WORK TO COMPLETE:
Output exactly the lines below, starting with the line that has "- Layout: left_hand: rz" and going on through the line that has "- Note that", both included, and no other lines.

DATA EXTRACT:
|---|

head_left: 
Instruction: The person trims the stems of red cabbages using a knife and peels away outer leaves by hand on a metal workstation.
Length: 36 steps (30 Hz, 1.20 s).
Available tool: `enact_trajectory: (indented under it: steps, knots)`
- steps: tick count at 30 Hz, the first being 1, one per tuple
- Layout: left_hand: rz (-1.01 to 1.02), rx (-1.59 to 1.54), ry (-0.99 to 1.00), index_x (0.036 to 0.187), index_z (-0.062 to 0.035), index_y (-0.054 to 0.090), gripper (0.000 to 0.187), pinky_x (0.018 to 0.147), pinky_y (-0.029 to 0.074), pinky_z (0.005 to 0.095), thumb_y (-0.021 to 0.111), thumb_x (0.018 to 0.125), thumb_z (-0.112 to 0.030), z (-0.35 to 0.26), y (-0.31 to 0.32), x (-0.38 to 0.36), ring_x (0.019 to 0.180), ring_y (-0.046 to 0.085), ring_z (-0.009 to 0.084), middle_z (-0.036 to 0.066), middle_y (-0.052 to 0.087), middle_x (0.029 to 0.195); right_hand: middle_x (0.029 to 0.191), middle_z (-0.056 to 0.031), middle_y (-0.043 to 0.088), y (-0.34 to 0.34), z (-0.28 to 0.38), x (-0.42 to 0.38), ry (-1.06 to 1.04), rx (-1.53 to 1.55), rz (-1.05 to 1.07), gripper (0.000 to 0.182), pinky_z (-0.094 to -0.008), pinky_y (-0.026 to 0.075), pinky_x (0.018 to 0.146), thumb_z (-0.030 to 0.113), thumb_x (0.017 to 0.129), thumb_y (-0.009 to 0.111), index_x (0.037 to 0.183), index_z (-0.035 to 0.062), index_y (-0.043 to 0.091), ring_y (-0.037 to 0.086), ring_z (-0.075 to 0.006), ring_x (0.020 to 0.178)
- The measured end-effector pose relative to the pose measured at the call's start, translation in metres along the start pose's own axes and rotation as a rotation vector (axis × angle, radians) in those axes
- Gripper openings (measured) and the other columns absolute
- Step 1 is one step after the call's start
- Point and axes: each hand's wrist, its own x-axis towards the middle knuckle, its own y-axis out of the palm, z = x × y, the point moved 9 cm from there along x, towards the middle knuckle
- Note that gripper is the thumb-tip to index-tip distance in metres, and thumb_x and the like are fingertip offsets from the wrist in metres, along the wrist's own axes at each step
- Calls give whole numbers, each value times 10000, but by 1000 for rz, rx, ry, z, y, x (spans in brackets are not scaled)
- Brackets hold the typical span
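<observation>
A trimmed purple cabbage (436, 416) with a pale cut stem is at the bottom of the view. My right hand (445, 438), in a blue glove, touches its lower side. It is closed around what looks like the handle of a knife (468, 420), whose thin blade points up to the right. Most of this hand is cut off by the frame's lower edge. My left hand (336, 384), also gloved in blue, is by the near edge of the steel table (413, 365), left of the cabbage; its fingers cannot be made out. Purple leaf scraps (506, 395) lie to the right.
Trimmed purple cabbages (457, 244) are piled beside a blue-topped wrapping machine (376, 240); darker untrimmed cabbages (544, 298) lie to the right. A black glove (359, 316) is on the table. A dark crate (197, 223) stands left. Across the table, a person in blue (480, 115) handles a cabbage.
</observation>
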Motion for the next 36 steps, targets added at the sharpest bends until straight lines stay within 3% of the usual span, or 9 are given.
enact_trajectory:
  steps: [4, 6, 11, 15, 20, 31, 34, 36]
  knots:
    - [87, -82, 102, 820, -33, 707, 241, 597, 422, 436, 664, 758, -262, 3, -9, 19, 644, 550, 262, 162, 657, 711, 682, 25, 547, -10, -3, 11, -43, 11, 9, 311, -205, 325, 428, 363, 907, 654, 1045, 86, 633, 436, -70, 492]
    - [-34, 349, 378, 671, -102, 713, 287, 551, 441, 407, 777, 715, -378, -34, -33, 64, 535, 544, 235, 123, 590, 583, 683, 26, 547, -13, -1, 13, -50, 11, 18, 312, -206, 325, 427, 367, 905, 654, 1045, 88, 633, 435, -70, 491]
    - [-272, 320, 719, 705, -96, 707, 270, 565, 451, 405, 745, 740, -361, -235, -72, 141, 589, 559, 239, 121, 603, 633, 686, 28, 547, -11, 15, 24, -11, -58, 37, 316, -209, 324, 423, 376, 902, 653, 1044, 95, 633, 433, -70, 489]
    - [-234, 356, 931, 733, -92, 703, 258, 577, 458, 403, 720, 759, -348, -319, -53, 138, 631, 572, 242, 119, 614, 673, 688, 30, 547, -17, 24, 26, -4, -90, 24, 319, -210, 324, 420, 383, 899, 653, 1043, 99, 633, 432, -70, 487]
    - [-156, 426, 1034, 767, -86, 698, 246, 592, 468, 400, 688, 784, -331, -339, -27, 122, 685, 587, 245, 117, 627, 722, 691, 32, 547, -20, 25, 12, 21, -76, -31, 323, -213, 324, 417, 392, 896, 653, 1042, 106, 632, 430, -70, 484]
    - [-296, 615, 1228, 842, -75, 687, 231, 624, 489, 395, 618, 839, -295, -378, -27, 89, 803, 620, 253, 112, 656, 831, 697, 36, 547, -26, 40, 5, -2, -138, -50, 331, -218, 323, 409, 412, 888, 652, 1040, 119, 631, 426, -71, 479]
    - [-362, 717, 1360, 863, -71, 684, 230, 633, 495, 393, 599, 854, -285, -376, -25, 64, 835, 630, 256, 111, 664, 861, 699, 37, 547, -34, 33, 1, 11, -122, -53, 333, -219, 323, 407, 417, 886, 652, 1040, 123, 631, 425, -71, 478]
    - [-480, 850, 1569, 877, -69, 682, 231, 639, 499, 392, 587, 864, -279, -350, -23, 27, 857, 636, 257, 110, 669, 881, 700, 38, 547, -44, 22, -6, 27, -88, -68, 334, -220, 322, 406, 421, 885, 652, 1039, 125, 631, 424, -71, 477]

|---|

EXERCISE RESPONSE:
- Layout: left_hand: rz (-1.01 to 1.02), rx (-1.59 to 1.54), ry (-0.99 to 1.00), index_x (0.036 to 0.187), index_z (-0.062 to 0.035), index_y (-0.054 to 0.090), gripper (0.000 to 0.187), pinky_x (0.018 to 0.147), pinky_y (-0.029 to 0.074), pinky_z (0.005 to 0.095), thumb_y (-0.021 to 0.111), thumb_x (0.018 to 0.125), thumb_z (-0.112 to 0.030), z (-0.35 to 0.26), y (-0.31 to 0.32), x (-0.38 to 0.36), ring_x (0.019 to 0.180), ring_y (-0.046 to 0.085), ring_z (-0.009 to 0.084), middle_z (-0.036 to 0.066), middle_y (-0.052 to 0.087), middle_x (0.029 to 0.195); right_hand: middle_x (0.029 to 0.191), middle_z (-0.056 to 0.031), middle_y (-0.043 to 0.088), y (-0.34 to 0.34), z (-0.28 to 0.38), x (-0.42 to 0.38), ry (-1.06 to 1.04), rx (-1.53 to 1.55), rz (-1.05 to 1.07), gripper (0.000 to 0.182), pinky_z (-0.094 to -0.008), pinky_y (-0.026 to 0.075), pinky_x (0.018 to 0.146), thumb_z (-0.030 to 0.113), thumb_x (0.017 to 0.129), thumb_y (-0.009 to 0.111), index_x (0.037 to 0.183), index_z (-0.035 to 0.062), index_y (-0.043 to 0.091), ring_y (-0.037 to 0.086), ring_z (-0.075 to 0.006), ring_x (0.020 to 0.178)
- The measured end-effector pose relative to the pose measured at the call's start, translation in metres along the start pose's own axes and rotation as a rotation vector (axis × angle, radians) in those axes
- Gripper openings (measured) and the other columns absolute
- Step 1 is one step after the call's start
- Point and axes: each hand's wrist, its own x-axis towards the middle knuckle, its own y-axis out of the palm, z = x × y, the point moved 9 cm from there along x, towards the middle knuckle
- Note that gripper is the thumb-tip to index-tip distance in metres, and thumb_x and the like are fingertip offsets from the wrist in metres, along the wrist's own axes at each step

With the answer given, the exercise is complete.